A Gender Rights Activist working with the tribal and marginalized communities in india, Srilekha is a PhD scholar working on understanding body and sexuality among tribal girls, to fill the gaps in research around indigenous women and their stories. Srilekha has worked extensively at the grassroots level with community based organisations, through several advocacy initiatives around Gender, Mental Health, Menstrual Hygiene and Sexual and Reproductive Health Rights (SRHR) for the indigenous in Jharkhand, over the last 6 years.

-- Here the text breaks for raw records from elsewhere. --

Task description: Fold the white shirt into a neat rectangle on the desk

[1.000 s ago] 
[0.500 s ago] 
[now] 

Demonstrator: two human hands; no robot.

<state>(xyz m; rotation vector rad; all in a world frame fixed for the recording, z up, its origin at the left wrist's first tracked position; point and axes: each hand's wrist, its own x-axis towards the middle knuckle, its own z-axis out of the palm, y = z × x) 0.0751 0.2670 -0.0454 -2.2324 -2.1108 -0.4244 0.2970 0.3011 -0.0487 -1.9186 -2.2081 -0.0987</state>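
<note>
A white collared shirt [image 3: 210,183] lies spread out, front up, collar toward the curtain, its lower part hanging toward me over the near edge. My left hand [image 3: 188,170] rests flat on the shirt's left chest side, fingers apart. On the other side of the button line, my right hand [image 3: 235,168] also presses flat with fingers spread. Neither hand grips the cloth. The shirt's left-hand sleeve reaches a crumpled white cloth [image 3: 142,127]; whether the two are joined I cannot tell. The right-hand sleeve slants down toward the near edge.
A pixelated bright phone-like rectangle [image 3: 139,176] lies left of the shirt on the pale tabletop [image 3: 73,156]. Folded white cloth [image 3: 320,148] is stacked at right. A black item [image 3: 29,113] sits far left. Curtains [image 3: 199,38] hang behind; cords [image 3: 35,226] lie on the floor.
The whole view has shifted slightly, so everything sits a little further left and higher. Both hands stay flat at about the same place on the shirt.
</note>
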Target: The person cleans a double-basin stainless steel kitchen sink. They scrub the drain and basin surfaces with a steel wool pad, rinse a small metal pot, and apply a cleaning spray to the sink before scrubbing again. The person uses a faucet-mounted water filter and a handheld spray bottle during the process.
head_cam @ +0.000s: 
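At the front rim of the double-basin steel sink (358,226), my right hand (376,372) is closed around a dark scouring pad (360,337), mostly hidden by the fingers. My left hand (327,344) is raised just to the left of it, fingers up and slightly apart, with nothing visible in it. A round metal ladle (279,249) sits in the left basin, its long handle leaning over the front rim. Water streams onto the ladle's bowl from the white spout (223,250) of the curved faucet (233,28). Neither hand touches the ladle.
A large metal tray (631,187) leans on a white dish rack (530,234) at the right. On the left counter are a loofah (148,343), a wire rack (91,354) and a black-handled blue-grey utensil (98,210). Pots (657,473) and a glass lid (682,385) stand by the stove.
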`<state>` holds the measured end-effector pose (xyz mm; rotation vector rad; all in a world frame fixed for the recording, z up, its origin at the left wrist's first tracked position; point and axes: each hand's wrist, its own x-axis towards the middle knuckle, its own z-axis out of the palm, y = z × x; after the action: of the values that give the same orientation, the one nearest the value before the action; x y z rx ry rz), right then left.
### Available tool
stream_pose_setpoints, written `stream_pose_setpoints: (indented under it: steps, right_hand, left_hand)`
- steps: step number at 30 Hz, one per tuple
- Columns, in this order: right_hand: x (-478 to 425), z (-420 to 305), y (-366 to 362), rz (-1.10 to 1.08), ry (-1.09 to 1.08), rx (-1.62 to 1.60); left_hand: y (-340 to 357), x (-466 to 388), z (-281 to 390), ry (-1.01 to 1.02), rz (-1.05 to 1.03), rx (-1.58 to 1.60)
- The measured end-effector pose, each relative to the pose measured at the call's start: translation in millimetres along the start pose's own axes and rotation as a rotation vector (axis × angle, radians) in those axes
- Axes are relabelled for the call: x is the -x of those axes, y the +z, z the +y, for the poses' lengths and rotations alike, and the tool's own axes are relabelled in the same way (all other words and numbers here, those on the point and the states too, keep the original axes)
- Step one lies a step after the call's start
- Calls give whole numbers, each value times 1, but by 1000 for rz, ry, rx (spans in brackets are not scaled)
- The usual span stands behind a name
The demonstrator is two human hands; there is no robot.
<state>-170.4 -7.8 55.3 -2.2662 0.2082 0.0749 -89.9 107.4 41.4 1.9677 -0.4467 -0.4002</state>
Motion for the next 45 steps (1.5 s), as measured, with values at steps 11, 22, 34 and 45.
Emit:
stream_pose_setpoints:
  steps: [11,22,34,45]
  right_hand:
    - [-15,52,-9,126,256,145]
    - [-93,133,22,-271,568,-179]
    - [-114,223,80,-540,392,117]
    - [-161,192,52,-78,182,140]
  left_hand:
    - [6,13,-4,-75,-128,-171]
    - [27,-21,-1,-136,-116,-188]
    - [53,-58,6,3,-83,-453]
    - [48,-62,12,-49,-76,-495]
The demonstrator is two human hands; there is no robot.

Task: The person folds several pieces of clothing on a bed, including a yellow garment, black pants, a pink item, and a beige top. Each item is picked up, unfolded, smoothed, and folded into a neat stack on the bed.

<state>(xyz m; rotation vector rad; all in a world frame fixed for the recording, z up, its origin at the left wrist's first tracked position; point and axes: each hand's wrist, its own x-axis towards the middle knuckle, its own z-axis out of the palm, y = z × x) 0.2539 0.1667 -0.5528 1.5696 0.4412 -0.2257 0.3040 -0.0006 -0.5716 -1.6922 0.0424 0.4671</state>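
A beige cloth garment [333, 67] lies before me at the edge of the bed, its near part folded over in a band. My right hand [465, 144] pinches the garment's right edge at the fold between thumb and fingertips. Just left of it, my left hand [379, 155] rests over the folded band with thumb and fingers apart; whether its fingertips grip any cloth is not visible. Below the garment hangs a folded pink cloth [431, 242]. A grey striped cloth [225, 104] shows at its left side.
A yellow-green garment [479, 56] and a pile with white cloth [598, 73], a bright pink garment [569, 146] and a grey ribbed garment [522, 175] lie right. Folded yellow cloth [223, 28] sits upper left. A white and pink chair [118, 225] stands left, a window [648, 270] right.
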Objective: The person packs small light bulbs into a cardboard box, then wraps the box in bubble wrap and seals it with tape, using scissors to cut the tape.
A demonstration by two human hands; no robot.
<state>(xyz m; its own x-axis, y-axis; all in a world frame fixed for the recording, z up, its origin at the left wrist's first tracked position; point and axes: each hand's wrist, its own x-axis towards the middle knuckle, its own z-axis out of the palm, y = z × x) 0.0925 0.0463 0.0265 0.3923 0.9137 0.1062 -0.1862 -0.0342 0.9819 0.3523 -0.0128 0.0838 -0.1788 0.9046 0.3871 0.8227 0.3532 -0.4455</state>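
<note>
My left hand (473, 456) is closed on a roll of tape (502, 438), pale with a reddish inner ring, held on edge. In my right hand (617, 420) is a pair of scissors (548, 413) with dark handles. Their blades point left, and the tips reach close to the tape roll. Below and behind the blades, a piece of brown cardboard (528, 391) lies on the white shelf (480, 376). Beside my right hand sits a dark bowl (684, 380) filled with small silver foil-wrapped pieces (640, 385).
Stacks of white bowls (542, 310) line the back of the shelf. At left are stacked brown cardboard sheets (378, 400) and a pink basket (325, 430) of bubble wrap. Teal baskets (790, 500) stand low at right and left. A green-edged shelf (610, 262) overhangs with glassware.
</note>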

Srilekha has also contributed to sustainable livelihood projects and legal aid programs for survivors of sex trafficking. She has been conducting research based programs on maternal health, mental health, gender based violence, sex and sexuality. Her interest lies in conducting workshops for young people on life skills, feminism, gender and sexuality, trauma, resilience and interpersonal relationships.

A Guwahati-based college student pursuing her Masters in Tata Institute of Social Sciences, Bidisha started the #BleedwithDignity campaign on the technology platform Change.org, demanding that the Government of Assam install
biodegradable sanitary pad vending machines in all government schools across the state. Her petition on Change.org has already gathered support from over 90000 people and continues to grow.

Bidisha was selected in Change.org’s flagship program ‘She Creates Change’ having run successful online advocacy
campaigns, which were widely recognised. Through the #BleedwithDignity campaign; she organised and celebrated World Menstrual Hygiene Day, 2019 in Guwahati, Assam by hosting a wall mural by collaborating with local organisations. The initiative was widely covered by national and local media, and the mural was later inaugurated by the event’s chief guest Commissioner of Guwahati Municipal Corporation (GMC) Debeswar Malakar, IAS.